Task objective:
The records should be restated exactly from their first line through the line with "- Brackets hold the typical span" in it.

Excerpted data:
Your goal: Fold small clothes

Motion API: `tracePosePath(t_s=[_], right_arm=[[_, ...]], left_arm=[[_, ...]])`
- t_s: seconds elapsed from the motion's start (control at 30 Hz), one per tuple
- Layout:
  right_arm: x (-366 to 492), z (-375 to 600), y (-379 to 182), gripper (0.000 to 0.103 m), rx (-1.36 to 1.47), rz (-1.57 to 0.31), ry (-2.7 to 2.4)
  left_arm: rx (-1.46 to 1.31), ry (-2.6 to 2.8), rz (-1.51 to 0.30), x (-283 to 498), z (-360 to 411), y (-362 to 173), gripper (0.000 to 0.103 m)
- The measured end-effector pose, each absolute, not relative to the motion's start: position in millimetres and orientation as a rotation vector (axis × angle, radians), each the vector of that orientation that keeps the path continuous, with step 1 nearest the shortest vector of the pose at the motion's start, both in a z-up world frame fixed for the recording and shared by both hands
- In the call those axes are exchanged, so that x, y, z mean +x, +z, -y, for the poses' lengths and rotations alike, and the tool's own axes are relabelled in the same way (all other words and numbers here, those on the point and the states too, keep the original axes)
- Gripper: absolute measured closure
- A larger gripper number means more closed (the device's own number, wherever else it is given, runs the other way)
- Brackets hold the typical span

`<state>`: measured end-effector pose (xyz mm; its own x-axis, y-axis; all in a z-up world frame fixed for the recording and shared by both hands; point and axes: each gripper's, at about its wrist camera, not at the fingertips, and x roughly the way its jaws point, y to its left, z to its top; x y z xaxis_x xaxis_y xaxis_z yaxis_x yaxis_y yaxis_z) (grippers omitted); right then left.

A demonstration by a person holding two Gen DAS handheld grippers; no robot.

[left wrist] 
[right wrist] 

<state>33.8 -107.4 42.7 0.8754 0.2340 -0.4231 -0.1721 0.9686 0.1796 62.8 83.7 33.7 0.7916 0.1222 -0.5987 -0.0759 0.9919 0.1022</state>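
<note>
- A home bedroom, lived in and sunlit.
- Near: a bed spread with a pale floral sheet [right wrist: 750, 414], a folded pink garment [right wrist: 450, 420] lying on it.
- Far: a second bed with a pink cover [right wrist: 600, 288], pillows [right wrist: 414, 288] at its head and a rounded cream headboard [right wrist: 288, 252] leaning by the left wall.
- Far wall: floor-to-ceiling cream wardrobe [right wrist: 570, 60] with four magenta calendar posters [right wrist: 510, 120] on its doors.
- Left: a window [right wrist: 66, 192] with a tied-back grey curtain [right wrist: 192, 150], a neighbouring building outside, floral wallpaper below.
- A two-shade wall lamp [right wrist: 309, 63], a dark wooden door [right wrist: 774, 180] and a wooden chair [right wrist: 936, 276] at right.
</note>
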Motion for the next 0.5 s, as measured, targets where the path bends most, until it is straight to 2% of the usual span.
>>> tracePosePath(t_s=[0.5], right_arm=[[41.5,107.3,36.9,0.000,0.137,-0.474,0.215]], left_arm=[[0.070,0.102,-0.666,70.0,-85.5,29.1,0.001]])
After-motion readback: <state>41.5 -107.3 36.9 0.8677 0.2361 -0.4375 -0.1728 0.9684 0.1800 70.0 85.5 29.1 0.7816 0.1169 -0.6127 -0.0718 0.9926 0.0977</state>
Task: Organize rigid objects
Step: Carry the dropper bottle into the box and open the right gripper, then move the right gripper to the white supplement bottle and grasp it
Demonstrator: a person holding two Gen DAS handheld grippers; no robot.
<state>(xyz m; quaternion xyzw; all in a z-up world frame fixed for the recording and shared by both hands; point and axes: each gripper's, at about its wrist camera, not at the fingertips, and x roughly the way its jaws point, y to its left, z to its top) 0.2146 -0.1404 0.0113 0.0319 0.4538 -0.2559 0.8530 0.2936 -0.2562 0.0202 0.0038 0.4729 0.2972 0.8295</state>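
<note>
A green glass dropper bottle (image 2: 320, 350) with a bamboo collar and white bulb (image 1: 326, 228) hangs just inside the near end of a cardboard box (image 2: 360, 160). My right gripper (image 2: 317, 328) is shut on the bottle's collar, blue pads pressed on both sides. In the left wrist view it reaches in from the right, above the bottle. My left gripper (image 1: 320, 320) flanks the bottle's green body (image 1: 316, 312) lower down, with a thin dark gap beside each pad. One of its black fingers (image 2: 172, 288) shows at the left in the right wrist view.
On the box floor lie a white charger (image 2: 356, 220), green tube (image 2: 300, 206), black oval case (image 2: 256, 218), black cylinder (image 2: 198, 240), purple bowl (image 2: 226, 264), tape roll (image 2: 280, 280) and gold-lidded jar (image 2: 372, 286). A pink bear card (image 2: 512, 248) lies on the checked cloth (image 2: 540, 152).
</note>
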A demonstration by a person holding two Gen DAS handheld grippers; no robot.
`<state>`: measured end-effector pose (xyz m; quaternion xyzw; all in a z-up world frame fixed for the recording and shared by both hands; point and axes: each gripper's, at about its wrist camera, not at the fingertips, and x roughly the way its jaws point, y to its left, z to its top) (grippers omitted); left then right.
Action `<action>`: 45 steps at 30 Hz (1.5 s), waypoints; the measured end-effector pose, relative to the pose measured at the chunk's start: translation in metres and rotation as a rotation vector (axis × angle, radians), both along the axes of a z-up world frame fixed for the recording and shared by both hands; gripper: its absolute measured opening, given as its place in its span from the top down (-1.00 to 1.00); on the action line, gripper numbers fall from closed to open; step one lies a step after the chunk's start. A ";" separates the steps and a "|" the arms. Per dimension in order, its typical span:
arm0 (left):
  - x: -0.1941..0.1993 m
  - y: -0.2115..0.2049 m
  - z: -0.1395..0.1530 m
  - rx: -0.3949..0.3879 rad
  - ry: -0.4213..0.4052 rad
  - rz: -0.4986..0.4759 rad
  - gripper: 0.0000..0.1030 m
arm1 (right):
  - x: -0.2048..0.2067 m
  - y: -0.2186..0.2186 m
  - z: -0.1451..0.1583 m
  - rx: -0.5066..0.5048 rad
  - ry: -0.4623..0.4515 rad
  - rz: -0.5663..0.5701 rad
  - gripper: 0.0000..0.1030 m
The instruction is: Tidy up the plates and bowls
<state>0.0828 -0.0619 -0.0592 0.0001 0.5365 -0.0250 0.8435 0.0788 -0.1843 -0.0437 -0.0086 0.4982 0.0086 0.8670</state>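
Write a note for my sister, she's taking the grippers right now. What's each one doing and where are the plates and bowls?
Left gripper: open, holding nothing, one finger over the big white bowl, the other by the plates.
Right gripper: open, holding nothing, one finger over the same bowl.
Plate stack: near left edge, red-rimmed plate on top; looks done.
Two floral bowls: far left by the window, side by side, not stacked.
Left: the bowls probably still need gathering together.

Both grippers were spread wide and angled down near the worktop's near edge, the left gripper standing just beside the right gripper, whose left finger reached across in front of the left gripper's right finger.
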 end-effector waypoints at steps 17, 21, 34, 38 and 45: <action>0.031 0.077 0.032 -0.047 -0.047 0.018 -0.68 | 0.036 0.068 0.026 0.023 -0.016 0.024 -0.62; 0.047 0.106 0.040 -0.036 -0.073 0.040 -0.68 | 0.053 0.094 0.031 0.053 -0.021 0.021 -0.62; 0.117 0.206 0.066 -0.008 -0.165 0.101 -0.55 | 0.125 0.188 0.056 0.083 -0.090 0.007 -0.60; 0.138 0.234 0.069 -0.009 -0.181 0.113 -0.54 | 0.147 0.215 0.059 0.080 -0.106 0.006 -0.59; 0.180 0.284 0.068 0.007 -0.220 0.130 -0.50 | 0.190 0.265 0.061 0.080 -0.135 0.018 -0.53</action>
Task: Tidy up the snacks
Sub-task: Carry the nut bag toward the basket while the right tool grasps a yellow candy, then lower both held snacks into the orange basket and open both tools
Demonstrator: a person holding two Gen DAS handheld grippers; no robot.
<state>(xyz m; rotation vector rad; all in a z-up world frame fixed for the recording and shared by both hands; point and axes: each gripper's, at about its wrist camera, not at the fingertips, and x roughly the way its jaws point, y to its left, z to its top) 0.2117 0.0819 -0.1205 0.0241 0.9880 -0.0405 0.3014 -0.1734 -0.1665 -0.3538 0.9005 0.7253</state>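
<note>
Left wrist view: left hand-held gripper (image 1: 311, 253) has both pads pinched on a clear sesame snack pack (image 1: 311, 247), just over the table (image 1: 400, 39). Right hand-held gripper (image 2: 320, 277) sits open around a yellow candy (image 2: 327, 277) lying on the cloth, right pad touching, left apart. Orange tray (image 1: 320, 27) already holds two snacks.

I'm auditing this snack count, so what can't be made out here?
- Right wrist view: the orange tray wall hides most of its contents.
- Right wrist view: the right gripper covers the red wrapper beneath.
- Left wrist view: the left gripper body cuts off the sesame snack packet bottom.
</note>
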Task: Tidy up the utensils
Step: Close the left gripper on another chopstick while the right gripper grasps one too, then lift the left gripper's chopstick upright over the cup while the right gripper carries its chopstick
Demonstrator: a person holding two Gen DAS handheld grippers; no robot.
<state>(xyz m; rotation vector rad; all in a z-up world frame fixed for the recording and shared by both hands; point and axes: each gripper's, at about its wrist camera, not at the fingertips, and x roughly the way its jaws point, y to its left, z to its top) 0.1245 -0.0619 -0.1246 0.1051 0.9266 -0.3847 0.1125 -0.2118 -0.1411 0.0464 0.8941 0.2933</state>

Reply:
Your goal: Fold small clothes

Motion API: `tracePosePath(t_s=[_], right_arm=[[_, ...]], left_arm=[[_, ...]])`
- t_s: seconds elapsed from the motion's start (control at 30 Hz), one per tuple
- Layout:
  right_arm: x (-366 to 492), z (-375 to 600), y (-379 to 182), gripper (0.000 to 0.103 m), rx (-1.36 to 1.47), rz (-1.57 to 0.31), ry (-2.7 to 2.4)
  left_arm: rx (-1.46 to 1.31), ry (-2.6 to 2.8), rz (-1.51 to 0.30), x (-283 to 498), z (-360 to 411), y (-362 to 173), gripper (0.000 to 0.103 m)
- The measured end-effector pose, each absolute, not relative to the motion's start: position in millimetres and orientation as a rotation vector (axis × angle, radians), each the vector of that orientation that keeps the path continuous, with step 1 nearest the shortest vector of the pose at the motion's start, both in a z-up world frame fixed for the recording and shared by both hands
- In the call those axes are exchanged, so that x, y, z mean +x, +z, -y, for the poses' lengths and rotations alike, and the tool's own axes are relabelled in the same way (all other words and numbers here, those on the point and the states too, keep the original axes)
- Gripper: absolute measured closure
- A larger gripper number means more closed (the device's own number, wherever else it is given, runs the other way)
- Brackets hold the typical span

The response to this exercise is finished.